Form Recognizer (cf closed issue #24903). Run model on each page independently.
> Current Invoice API assumes that whole input document is a single invoice and it does not do any document splitting. It selects value with highest confidence across all pages for each field. It is possible to use "pages" parameter of invoice API to run model for each page independently and implement some post custom post-processing logic to merge results (i.e. if InvoiceId is different on the next page, start new invoice).
Hi @anatolip , @vkurpad @catalinaperalta Hope this hasn't been covered in another thread. Can you please let me know what parameter I should use in "pages" parameter in order to get two analyzed documents instead of one for the use case depicted above (i.e a 2 pages pdf where each page is a single page document to be analyzed).
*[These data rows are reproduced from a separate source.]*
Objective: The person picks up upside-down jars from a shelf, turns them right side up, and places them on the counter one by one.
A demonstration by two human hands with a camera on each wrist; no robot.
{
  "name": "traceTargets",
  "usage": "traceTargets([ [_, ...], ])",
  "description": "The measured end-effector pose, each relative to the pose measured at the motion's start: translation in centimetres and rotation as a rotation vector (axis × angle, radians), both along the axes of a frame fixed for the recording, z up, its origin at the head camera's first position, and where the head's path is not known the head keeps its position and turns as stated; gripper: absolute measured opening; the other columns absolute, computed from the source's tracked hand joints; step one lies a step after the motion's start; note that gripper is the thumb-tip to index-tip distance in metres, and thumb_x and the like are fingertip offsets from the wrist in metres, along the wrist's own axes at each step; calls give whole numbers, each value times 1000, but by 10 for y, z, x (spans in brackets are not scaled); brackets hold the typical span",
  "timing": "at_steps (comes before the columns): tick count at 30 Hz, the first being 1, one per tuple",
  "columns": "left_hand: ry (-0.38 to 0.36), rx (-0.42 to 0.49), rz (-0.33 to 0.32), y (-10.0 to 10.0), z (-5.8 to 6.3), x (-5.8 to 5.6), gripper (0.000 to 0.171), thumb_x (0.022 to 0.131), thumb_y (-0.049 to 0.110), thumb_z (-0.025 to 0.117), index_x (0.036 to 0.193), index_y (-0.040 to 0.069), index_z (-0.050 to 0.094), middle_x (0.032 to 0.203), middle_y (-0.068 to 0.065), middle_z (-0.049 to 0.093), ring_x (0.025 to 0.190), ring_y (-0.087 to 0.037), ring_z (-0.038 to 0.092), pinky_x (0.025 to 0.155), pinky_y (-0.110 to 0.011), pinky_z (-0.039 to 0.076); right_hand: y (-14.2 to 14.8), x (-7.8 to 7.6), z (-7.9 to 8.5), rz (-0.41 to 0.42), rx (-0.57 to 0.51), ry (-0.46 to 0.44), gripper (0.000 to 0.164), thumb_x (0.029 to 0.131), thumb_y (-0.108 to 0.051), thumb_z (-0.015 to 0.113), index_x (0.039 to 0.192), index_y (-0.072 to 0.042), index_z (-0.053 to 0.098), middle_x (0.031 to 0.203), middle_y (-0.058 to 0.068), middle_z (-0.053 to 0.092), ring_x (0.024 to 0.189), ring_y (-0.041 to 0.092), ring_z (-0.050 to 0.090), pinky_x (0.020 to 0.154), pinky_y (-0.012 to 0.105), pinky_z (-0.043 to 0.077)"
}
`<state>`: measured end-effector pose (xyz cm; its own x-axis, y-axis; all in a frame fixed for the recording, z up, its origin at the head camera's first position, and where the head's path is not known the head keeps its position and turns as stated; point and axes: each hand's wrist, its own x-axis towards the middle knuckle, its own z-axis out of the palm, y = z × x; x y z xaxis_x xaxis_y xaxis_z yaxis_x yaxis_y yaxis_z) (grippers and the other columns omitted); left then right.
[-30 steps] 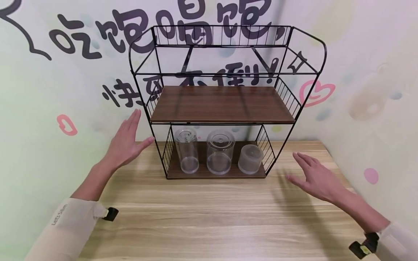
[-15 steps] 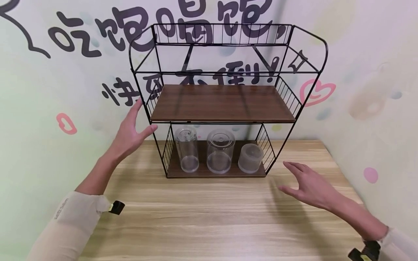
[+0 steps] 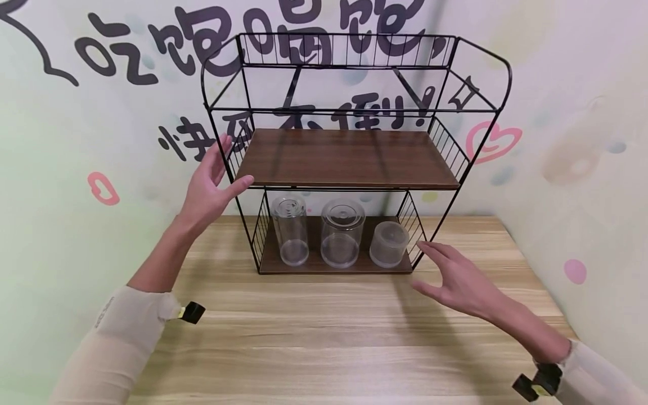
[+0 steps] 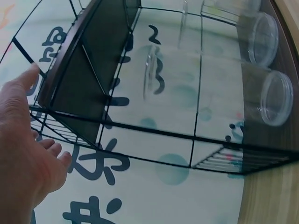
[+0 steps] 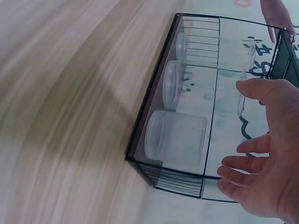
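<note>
both hands are open and hold nothing. the left hand [image 3: 207, 188] is spread at the left side of the black wire rack [image 3: 354, 110], its thumb in front of the corner of the upper board [image 3: 349, 157] and its fingers behind the post; whether it touches, i cannot tell. the right hand [image 3: 458, 281], with fingers stretched forward, is just beside the lower right corner, so the rack lies between the two palms. it stands upright at the rear of the table, near the wall. on its lower board [image 3: 315, 242] stand a tall narrow clear container [image 3: 291, 233], a wider clear container [image 3: 343, 233] and a short cloudy container [image 3: 388, 244], in one row, apart; probably they are there because this low level is steady and its side rails guard them. the table [image 3: 324, 326] has pale wood grain. the wall [image 3: 582, 56] is whitish green, with large dark chinese lettering [image 3: 142, 80], soft coloured drops and pink heart outlines.
</note>
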<state>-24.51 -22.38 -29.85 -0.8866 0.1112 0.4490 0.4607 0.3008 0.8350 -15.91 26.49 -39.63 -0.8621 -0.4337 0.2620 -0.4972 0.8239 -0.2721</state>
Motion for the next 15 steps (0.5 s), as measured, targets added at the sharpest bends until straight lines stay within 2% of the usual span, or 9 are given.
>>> traceTargets([
  [10, -69, 38, -5, 7, 8, -2, 100, 90, 13, 85, 169, 18, 25, 175, 6, 27, 161, -12, 24, 132, -43, 25, -22, -25, -3, 4, -37, -3, 88, 91, -44, 81, 158, -1, 45, 153, 27, 52, 140, 48, 50, 114, 65, 44],
  [12, -80, 45, -6, 8, 8, -2, 101, 89, 11, 86, 169, 19, 26, 175, 5, 27, 161, -14, 25, 131, -41, 27, -26, -32, -4, 13, -39, 14, 87, 91, -43, 82, 157, 1, 45, 153, 28, 52, 139, 48, 49, 114, 65, 44],
  [15, -84, 66, -16, 9, 6, -4, 102, 87, 6, 87, 169, 19, 27, 174, -1, 30, 160, -17, 28, 129, -30, 30, -32, -41, -7, 23, -42, 47, 87, 90, -40, 83, 155, 4, 47, 152, 30, 52, 139, 50, 50, 114, 65, 44],
])
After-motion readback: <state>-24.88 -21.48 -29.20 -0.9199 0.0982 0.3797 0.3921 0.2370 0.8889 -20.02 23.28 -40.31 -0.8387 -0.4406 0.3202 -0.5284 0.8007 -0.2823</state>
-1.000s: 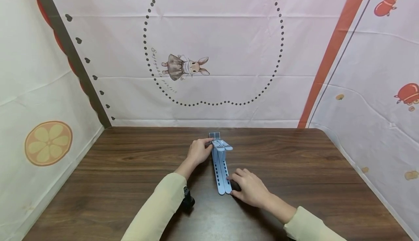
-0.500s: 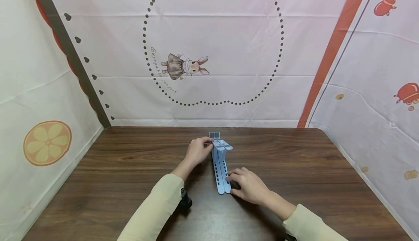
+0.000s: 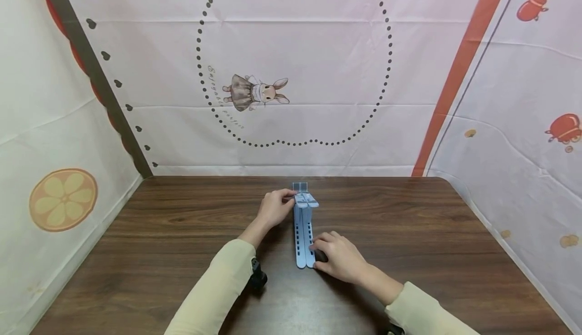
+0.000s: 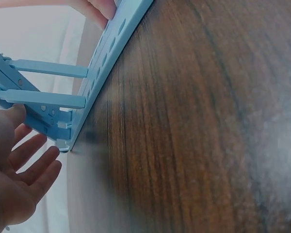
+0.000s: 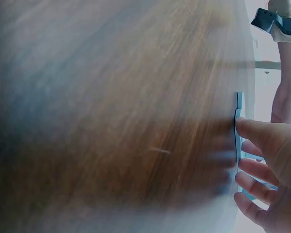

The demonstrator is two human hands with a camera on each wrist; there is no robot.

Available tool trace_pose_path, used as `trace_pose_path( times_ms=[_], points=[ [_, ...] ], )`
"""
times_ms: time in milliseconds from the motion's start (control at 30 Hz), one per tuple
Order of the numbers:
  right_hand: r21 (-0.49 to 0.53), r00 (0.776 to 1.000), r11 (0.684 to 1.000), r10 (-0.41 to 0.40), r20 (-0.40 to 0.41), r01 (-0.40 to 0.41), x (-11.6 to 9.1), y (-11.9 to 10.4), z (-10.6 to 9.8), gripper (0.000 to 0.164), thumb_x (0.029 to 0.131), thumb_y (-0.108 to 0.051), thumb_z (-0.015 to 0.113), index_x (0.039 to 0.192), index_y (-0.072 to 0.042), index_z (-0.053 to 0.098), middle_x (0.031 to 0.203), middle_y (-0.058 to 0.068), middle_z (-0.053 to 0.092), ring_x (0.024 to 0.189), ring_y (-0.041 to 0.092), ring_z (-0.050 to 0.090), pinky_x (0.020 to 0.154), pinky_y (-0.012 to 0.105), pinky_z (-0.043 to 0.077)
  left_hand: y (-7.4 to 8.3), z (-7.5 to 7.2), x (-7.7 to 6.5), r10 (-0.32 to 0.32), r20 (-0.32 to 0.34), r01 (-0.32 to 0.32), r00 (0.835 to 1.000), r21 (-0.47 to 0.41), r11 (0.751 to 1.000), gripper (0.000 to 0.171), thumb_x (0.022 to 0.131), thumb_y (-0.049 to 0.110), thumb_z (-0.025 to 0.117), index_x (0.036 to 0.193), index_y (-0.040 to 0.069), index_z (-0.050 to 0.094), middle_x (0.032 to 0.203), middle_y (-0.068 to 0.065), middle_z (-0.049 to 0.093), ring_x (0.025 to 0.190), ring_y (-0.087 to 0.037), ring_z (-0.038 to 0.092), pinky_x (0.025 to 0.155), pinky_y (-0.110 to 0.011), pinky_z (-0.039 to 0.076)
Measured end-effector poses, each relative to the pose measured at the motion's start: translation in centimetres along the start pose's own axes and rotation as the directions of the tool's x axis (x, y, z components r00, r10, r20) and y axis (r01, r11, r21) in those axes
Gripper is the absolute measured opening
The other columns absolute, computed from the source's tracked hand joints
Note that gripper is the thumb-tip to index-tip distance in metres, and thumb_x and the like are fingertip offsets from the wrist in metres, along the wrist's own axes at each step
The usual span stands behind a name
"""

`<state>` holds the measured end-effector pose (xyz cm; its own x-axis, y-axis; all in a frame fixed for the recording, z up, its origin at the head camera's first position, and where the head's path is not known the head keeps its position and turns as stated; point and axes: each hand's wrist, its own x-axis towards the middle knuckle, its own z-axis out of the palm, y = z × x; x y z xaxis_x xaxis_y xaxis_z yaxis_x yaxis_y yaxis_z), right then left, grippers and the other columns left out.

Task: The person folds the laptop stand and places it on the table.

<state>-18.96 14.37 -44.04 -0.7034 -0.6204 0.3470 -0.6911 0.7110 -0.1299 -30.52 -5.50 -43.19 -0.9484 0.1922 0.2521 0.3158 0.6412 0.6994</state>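
A light blue folding stand (image 3: 301, 241) with a slotted two-strip base lies lengthwise on the table. Its upper plate is raised and tilted, held up by two struts in the left wrist view, where the stand (image 4: 48, 99) shows side-on. My left hand (image 3: 273, 208) holds the upper plate at its far left, with the thumb on the plate's edge; in the left wrist view the other fingers of that hand (image 4: 19, 170) are spread. At the base's near right end, my right hand (image 3: 341, 258) grips the edge between thumb and curled fingers. The right wrist view shows this hand (image 5: 276, 160) against the stand's edge (image 5: 239, 102).
The dark wooden table (image 3: 204, 203) extends on both sides of the stand. Behind it hangs a pale printed cloth (image 3: 318, 62), with more cloth along the left and right sides. A small black device (image 3: 258, 274) is strapped at the left wrist.
The stand's near end has swung slightly left, so the base now points straighter toward me. My right hand has moved left with it. The left hand stays at the upper plate.
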Motion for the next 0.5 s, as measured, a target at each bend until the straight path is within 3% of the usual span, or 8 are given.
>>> trace_pose_path(
  times_ms=[500],
  points=[
    [0.001,0.998,0.999,0.05,0.03,-0.05,0.38,-0.48,0.54,0.03,0.073,-0.031,0.075,0.098,-0.015,0.069,0.102,0.0,0.062,0.089,0.015,0.056,0.074,0.031,0.05,-0.38,-0.21,0.0,-0.033,0.038,0.034,0.999,-0.023,0.999,0.028,0.09,0.018,0.055,0.116,0.015,0.064,0.109,-0.003,0.067,0.099,-0.018,0.064,0.083,-0.035,0.051]
  ],
)
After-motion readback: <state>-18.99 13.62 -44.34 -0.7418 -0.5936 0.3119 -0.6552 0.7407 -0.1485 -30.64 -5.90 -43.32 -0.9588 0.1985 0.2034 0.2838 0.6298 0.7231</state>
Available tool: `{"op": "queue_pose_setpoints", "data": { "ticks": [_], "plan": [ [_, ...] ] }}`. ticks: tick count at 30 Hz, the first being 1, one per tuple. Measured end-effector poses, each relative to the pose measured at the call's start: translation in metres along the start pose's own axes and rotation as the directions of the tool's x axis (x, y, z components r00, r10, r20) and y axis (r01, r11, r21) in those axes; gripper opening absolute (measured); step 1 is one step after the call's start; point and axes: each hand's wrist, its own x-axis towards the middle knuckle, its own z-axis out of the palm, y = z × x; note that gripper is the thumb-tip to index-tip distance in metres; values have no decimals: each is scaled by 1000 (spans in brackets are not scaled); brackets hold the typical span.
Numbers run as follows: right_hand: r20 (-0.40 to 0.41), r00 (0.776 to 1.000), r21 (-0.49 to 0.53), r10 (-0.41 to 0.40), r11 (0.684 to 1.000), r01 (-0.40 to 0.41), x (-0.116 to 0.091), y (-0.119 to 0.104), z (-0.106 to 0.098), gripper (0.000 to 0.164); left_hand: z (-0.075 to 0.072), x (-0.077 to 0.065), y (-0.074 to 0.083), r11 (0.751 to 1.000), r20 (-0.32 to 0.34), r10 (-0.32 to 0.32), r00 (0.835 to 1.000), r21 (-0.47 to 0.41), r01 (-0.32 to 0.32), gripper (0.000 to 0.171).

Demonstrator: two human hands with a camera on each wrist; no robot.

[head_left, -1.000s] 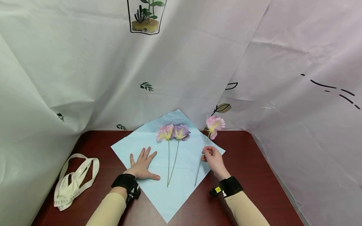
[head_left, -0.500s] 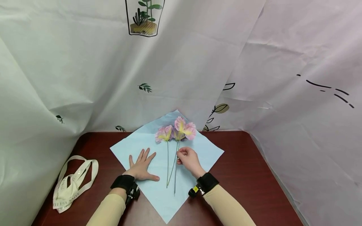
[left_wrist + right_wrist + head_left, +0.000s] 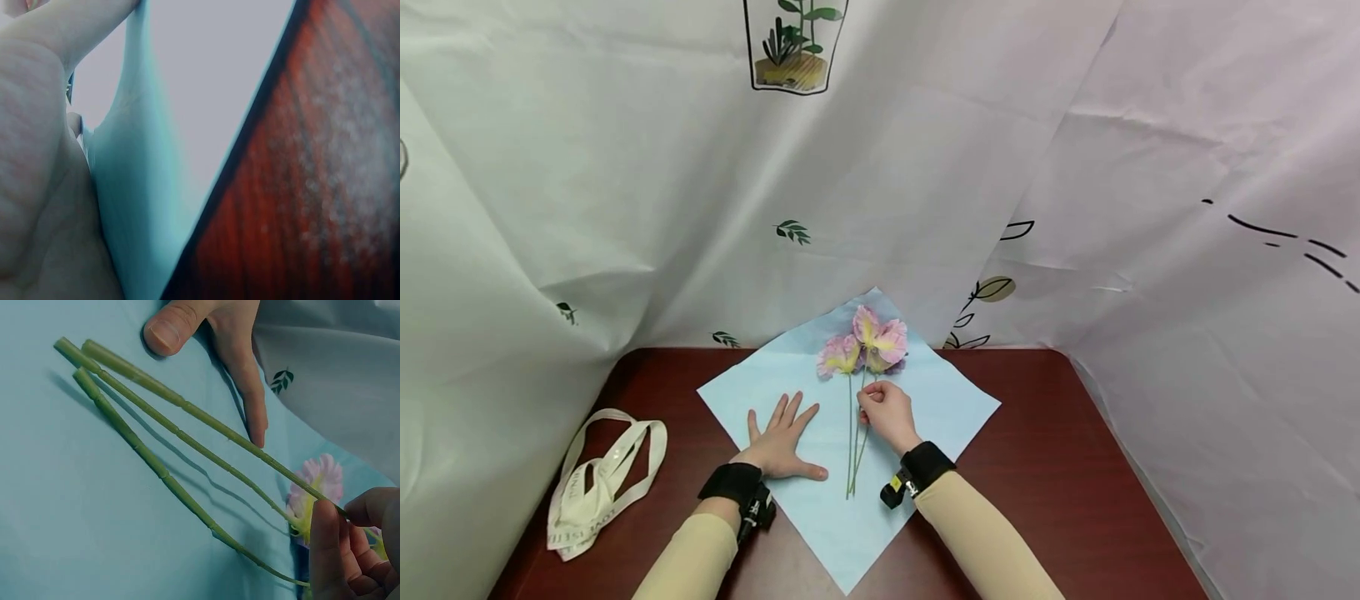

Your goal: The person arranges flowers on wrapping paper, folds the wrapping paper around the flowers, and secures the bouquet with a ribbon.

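My left hand (image 3: 781, 446) lies flat with fingers spread on the left part of a light blue paper sheet (image 3: 940, 417), which is turned with one corner toward me. My right hand (image 3: 887, 412) pinches the stem of a pink and yellow artificial flower (image 3: 880, 333) between thumb and fingertips, above the sheet. Its bloom partly covers a purple flower (image 3: 901, 365). Another pink flower (image 3: 838, 357) lies just to the left. In the right wrist view the three green stems (image 3: 219, 428) run side by side, their cut ends close together; the pinched one is uppermost.
On the left of the dark red table (image 3: 1022, 467) lies a crumpled cream ribbon (image 3: 597, 492) with printed letters. A white cloth (image 3: 925, 150) with plant drawings hangs behind the table and along its sides.
My right hand has carried the pink flower leftward from the sheet's right side to the other two flowers. My left hand has stayed in place.
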Motion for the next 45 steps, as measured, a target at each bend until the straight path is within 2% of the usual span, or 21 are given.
{"op": "queue_pose_setpoints", "data": {
  "ticks": [9, 16, 30, 34, 36, 38, 40, 42, 45],
  "plan": [
    [1, 1000, -79, 25, 997, -25, 3, 6, 3, 19, -2, -1, 2, 1000, -8, 7, 1000, -17, -7, 134],
    [3, 1000, -76, 24, 997, -24, 3, 9, 5, 24, -7, -3, 7, 1000, 25, -18, 1000, -7, 18, 134],
    [-8, 999, -62, 39, 997, -40, -2, 10, 0, 29, 4, 2, -4, 1000, -36, 19, 999, -9, -19, 135],
    [-1, 1000, -99, -14, 995, 14, -14, 12, -7, 29, 3, 0, -3, 1000, -34, 22, 999, -15, -22, 135],
    [39, 995, -160, -86, 983, 92, -26, 14, -15, 26, 3, 0, -2, 999, -27, 27, 999, -27, -27, 134],
    [122, 978, -237, -169, 952, 194, -40, 16, -26, 22, 3, -1, -1, 998, -27, 37, 999, -40, -38, 134],
    [245, 939, -321, -243, 893, 315, -53, 19, -40, 18, 2, -2, 0, 998, -28, 40, 999, -41, -41, 134],
    [389, 871, -375, -299, 813, 446, -64, 25, -54, 20, 0, -3, 1, 998, -36, 44, 998, -38, -45, 135],
    [548, 782, -415, -297, 715, 562, -77, 35, -76, 26, -1, -5, -1, 998, -45, 48, 998, -39, -49, 135]
  ]
}}
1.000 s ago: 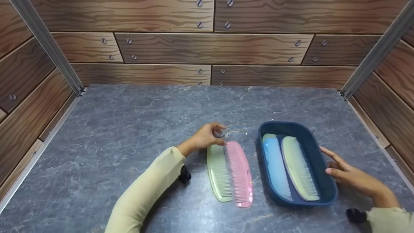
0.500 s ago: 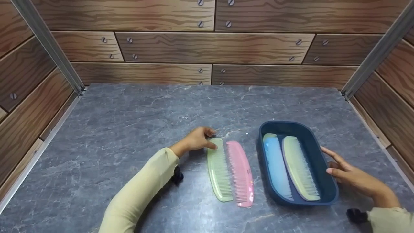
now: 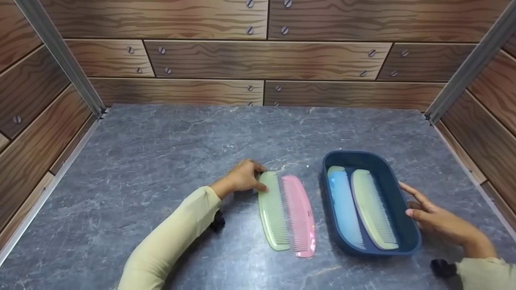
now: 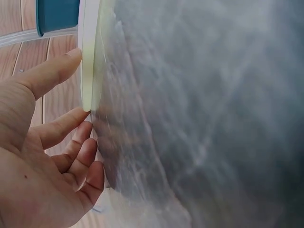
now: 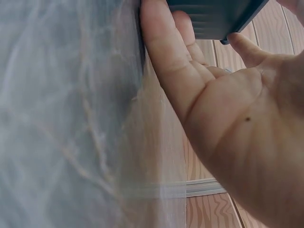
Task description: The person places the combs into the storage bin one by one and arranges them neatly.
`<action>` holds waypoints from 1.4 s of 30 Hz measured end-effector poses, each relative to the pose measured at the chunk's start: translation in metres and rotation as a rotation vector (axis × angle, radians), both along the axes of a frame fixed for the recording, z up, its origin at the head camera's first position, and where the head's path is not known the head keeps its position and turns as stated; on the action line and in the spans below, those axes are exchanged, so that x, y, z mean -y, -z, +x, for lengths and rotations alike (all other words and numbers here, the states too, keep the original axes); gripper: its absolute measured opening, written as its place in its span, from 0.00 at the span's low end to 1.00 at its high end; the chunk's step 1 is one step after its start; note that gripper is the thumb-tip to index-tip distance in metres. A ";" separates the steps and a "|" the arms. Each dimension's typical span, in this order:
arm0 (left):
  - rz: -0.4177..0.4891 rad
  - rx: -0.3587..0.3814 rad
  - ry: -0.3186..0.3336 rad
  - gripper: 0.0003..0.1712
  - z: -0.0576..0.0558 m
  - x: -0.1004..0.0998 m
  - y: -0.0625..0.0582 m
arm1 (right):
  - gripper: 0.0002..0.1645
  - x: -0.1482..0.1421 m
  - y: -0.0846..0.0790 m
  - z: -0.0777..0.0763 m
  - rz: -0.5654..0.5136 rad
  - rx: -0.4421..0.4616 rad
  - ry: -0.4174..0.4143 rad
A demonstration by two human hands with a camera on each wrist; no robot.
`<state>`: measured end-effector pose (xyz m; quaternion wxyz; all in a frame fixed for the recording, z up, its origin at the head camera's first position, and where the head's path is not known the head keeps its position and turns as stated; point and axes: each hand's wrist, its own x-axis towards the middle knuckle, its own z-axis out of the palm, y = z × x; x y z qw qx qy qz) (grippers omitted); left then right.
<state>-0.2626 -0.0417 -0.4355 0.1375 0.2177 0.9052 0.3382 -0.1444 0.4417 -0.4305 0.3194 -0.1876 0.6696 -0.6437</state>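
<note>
My left hand (image 3: 242, 176) is at the far end of a light green comb (image 3: 273, 217) on the table. Its thumb lies on the comb's upper face and the index fingertip meets the comb's end, as the left wrist view shows on the comb (image 4: 88, 78). Beside it, teeth toward teeth, lies a pink comb (image 3: 300, 217). My right hand (image 3: 447, 221) rests against the right side of a dark blue plastic box (image 3: 411, 237), fingers extended along the outer wall. In the right wrist view the thumb touches the rim of the box (image 5: 213, 21).
Inside the box lie a blue comb (image 3: 344, 209), covering most of a green one, and a pale yellow-green comb (image 3: 371, 209) to its right. The grey marbled table (image 3: 181, 141) is walled by wood-patterned panels (image 3: 262, 60) and metal corner posts (image 3: 60, 56).
My left hand has drawn back left from above the combs, uncovering the green comb's far end, and its thumb and index finger have come down onto it. The right hand and box stay put.
</note>
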 end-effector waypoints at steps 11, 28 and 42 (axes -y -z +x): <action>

So far i've tried the following :
pages = "1,2"
pages = "1-1,2-2"
But unfortunately :
len(results["analyzeResult"]["documents"]) equals 1
In order to reproduce the result explained above you can use the following code as well as the attached pdf file.
import aiohttp
import asyncio
import io
async def analyze_docs(data):
# Config
modelId = "prebuilt-invoice"
pages = "1,2" # pages = 1,1 or pages = 1-1,2-2 or other ?
url = f"https://westeurope.api.cognitive.microsoft.com/formrecognizer/documentModels/{modelId}:analyze?api-version=2022-08-31&pages={pages}"
headers = {
"Content-Type": "application/octet-stream",
"Ocp-Apim-Subscription-Key": "...",
}
# Post request
async with aiohttp.ClientSession(headers=headers) as session:
while True:
response = await session.post(url=url, data=data)
if response.status in [200, 202]:
callback = response.headers["Operation-Location"]
break
# Get results request
headers = {"Ocp-Apim-Subscription-Key": "..."}
async with aiohttp.ClientSession(headers=headers) as session:
while True:
response = await session.get(callback)
results = await response.json()
if "status" in results:
if results["status"] == "succeeded":
break
nb_docs = len(results["analyzeResult"]["documents"]) # Equals to 1 instead of 2 as expected.
return nb_docs
async def main() -> None:
path_to_file = f"2_docs_to_analyse.pdf"
with open(path_to_file,"rb") as f:
stream = f.read()
# await
await analyze_docs(stream)
if __name__ == "__main__":
asyncio.set_event_loop_policy(asyncio.WindowsSelectorEventLoopPolicy())
asyncio.run(main())
Originally posted by @dev-td in https://github.com/Azure/azure-sdk-for-python/issues/24903#issuecomment-1368061516
Thanks for reaching out @dev-td! @anatolip and @vkurpad please share any guidance you have for this case. I see that in the older issue #24903, @anatolip mentioned that pages might be able to be used for this purpose, is that correct? If so, is the example above the recommended way to do this?
In the meantime, as a workaround it might be best to send 2 requests @dev-td, one with pages="1" and another request with pages="2".
Hi @catalinaperalta , got an answer from Product Group team
“Currently the analyze document expects only a single document in the payload. If there are multiple documents in the file, only the first document is processed. The options are to split the PDF using open source tools (https://www.pdflabs.com/tools/pdftk-server) if you know the document ranges, or use the pages option in the request and send the same document with different page ranges in each request. The split and classify API is planned for February, this would help with files where the page ranges are not known, but will still currently require multiple requests. There will be an update in H2 of 2023 where this will be a single request solution”